# Understanding the alternative fuel vehicles market in the US

## Introduction

**Business Context.** You are an analyst at the ICCT ([International Council on Clean Transportation](https://theicct.org/mission-history)), an NGO that provides research to environmental authorities around the world. You are part of a team that is preparing a report on the alternative fuel vehicles (AFV) market in the United States, with a particular focus on the state of Washington.

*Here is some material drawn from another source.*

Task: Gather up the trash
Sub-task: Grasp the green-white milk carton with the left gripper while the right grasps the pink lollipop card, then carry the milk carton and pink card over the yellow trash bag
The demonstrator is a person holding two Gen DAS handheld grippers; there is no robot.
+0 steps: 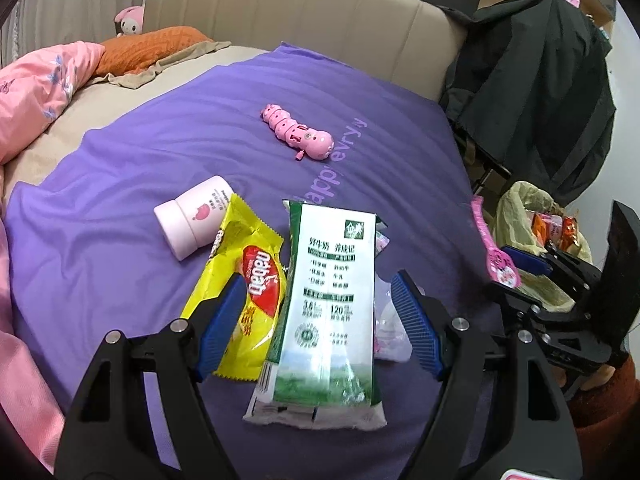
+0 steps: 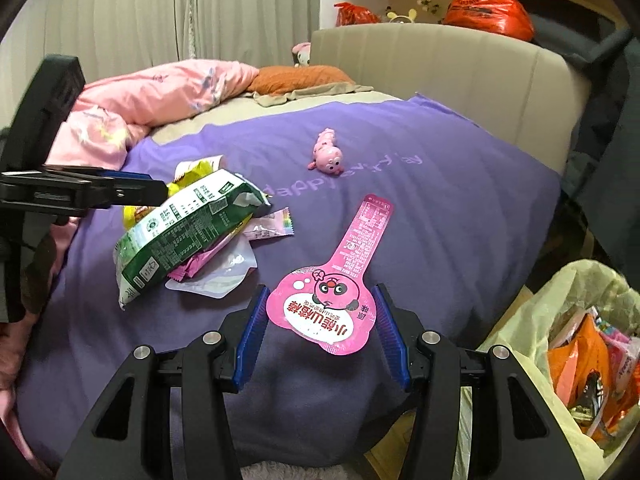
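Trash: one milk carton [image 1: 324, 312], one yellow wrapper [image 1: 244, 280] (touching).

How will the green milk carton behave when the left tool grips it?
The carton looks flattened and creased, so probably light and floppy, likely to bend between the pads. Its glossy surface may slip. The left tool is open around it.

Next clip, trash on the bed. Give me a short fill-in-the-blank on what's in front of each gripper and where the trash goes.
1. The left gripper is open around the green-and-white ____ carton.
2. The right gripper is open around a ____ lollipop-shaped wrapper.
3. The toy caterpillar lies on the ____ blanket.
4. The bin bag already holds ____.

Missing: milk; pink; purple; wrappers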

**Business Problem.** Your job is to **provide a characterization of the AFV market in the US and in Washington, including data about energy efficiency of the vehicles over time, geographical distribution, etc.**

**Analytical Context.** You will be working with the [`vehicles.xlsm`](/extended.eda_basic_data_wrangling_excel_fellow/files/data/vehicles.xlsm) Excel file that contains four tabs of raw data. The first one is the `sales` tab, which contains aggregated sales figures for the US; the second one is the `models` tab, which contains data on the EV type. The third tab is the `range_data` tab, which has data about ranges of electrical vehicles. These data files come from the US Department of Energy. The last one is `ev_data tab`, which is a census of all the electric vehicles in circulation in Washington state. This census data comes from the Washington State Department of Licensing.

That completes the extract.